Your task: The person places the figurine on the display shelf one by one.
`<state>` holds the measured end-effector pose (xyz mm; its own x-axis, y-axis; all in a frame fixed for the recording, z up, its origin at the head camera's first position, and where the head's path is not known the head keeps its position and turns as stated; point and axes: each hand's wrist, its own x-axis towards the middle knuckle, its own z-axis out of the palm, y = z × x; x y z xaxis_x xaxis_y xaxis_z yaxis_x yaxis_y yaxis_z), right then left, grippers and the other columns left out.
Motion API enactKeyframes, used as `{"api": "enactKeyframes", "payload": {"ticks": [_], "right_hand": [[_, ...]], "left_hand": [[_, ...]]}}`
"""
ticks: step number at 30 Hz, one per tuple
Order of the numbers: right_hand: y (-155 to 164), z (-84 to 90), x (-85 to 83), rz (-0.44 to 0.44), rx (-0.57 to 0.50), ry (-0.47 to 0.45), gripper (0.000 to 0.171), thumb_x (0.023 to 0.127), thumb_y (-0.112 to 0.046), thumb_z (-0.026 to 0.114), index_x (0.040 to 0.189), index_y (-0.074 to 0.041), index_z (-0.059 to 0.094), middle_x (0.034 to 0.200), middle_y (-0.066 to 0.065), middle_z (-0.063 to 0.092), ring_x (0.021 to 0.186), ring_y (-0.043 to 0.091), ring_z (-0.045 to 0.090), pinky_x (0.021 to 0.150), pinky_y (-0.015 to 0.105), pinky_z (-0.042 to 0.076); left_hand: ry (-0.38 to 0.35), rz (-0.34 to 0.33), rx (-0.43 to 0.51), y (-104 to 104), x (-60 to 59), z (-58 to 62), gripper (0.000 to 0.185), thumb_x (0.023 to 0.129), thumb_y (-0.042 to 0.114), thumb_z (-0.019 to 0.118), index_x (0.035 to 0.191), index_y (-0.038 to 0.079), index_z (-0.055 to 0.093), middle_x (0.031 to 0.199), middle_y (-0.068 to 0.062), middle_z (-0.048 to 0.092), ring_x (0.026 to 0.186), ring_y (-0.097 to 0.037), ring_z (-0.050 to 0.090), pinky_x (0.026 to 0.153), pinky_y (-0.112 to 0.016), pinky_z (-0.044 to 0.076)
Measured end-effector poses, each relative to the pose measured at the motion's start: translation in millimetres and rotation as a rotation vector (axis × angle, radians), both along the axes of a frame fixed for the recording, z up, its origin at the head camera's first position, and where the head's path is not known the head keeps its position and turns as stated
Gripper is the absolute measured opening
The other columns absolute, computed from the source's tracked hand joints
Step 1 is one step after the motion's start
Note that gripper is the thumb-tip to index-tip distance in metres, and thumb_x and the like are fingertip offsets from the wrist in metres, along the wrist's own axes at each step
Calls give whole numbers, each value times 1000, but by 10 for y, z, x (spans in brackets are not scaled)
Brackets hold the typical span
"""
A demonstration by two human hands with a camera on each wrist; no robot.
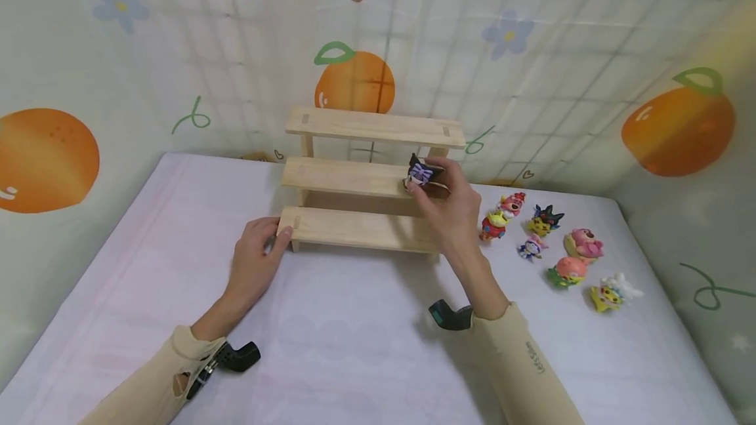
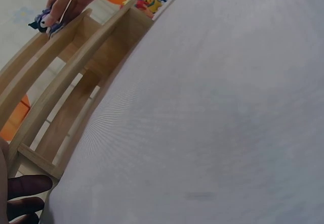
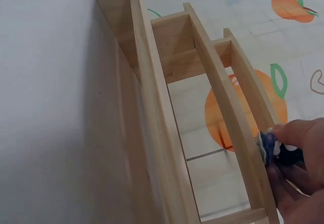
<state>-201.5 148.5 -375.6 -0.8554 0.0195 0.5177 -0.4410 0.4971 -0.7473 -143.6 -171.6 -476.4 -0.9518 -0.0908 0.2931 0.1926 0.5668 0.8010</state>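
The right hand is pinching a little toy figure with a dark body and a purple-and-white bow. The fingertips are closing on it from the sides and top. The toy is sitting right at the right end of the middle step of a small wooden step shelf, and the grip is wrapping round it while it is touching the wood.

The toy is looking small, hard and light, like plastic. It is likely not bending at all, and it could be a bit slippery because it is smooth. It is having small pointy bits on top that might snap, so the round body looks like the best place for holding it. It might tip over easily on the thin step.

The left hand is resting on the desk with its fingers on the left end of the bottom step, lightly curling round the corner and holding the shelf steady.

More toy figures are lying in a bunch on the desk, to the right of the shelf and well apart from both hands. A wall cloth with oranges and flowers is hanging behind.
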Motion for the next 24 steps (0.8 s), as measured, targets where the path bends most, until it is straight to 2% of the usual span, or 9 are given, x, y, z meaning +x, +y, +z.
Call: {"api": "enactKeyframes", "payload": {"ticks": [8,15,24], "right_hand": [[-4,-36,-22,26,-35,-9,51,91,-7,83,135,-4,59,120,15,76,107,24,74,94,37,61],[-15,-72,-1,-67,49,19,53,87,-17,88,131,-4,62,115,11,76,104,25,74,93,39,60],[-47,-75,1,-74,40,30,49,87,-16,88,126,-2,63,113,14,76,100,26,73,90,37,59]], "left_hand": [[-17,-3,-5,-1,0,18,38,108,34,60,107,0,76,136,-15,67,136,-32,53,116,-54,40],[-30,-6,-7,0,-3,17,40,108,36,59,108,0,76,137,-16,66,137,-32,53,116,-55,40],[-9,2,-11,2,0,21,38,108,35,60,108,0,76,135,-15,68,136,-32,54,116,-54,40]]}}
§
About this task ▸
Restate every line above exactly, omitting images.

Response box ▸
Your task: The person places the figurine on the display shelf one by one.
`<state>` holds the measured end-effector pose (xyz mm; its own x-axis, y-axis; all in a frame fixed for the recording, z up, its origin at the head camera's first position, and where the head's path is not known the head keeps its position and turns as stated; point and axes: each hand's wrist, its own x-axis towards the middle knuckle, its own z-axis out of the palm, y = z × x; x y z xaxis_x xaxis_y xaxis_z yaxis_x yaxis_y yaxis_z), right then left, grippers and the other columns left out.
Motion API enactKeyframes, used as `{"api": "enactKeyframes", "payload": {"ticks": [_], "right_hand": [[_, ...]], "left_hand": [[_, ...]]}}`
"""
ticks: step number at 30 Hz, one per tuple
Order of the numbers: right_hand: y (-155 to 164), z (-84 to 90), x (-85 to 83), rz (-0.44 to 0.44), rx (-0.57 to 0.50), ry (-0.47 to 0.45), gripper (0.000 to 0.171), thumb_x (0.023 to 0.127), thumb_y (-0.112 to 0.046), thumb_z (-0.026 to 0.114), index_x (0.040 to 0.189), index_y (-0.074 to 0.041), index_z (-0.059 to 0.094), middle_x (0.034 to 0.200), middle_y (-0.066 to 0.065), middle_z (-0.063 to 0.092), ring_x (0.021 to 0.186), ring_y (-0.043 to 0.091), ring_z (-0.045 to 0.090), pinky_x (0.021 to 0.150), pinky_y (-0.015 to 0.105), pinky_z (-0.042 to 0.076); left_hand: ry (-0.38 to 0.35), rz (-0.34 to 0.33), rx (-0.43 to 0.51), y (-104 to 104), x (-60 to 59), z (-58 to 62), gripper (0.000 to 0.185), thumb_x (0.023 to 0.129), thumb_y (-0.042 to 0.114), thumb_z (-0.019 to 0.118), index_x (0.035 to 0.191), index_y (-0.038 to 0.079), index_z (-0.055 to 0.093), middle_x (0.031 to 0.199), middle_y (-0.068 to 0.062), middle_z (-0.048 to 0.092), ring_x (0.026 to 0.186), ring_y (-0.097 to 0.037), ring_z (-0.050 to 0.090), pinky_x (0.026 to 0.153), pinky_y (-0.112 to 0.016), pinky_z (-0.044 to 0.076)
Measured end-effector poses, each relative to the pose measured at the motion's start: translation in millimetres and rotation as a rotation vector (axis × angle, radians), both along the axes of a frame fixed for the recording, z up, its origin at the head camera's first position, and where the head's path is not known the head keeps its position and turns as stated
Gripper is the absolute measured opening
The other columns absolute, computed from the source's tracked hand joints
Step 1 is one step after the motion's start
Note that gripper is the thumb-tip to index-tip distance in metres, and thumb_x and the like are fingertip offsets from the wrist in metres, along the wrist's own axes at each step
Calls give whole numbers, each value times 1000, but by 10 for y, z, x (spans in brackets are not scaled)
Brackets hold the typical span
"""
A demonstration by two human hands with a camera on each wrist; no robot.
<state>-201.5 148.5 -375.6 -0.8554 0.0195 0.5177 -0.4410 0.4971 -0.7473 -143.6 -171.6 -476.4 -0.9518 -0.0908 0.2931 0.1926 0.5668 0.8010</state>
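The right hand is pinching a little toy figure with a dark body and a purple-and-white bow. The fingertips are closing on it from the sides and top. The toy is sitting right at the right end of the middle step of a small wooden step shelf, and the grip is wrapping round it while it is touching the wood.

The toy is looking small, hard and light, like plastic. It is likely not bending at all, and it could be a bit slippery because it is smooth. It is having small pointy bits on top that might snap, so the round body looks like the best place for holding it. It might tip over easily on the thin step.

The left hand is resting on the desk with its fingers on the left end of the bottom step, lightly curling round the corner and holding the shelf steady.

More toy figures are lying in a bunch on the desk, to the right of the shelf and well apart from both hands. A wall cloth with oranges and flowers is hanging behind.
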Motion for the next 24 steps (0.8 s), as measured, targets where the path bends most, until it is straight to 2% of the usual span, or 9 are given, x, y, z meaning +x, +y, +z.
Call: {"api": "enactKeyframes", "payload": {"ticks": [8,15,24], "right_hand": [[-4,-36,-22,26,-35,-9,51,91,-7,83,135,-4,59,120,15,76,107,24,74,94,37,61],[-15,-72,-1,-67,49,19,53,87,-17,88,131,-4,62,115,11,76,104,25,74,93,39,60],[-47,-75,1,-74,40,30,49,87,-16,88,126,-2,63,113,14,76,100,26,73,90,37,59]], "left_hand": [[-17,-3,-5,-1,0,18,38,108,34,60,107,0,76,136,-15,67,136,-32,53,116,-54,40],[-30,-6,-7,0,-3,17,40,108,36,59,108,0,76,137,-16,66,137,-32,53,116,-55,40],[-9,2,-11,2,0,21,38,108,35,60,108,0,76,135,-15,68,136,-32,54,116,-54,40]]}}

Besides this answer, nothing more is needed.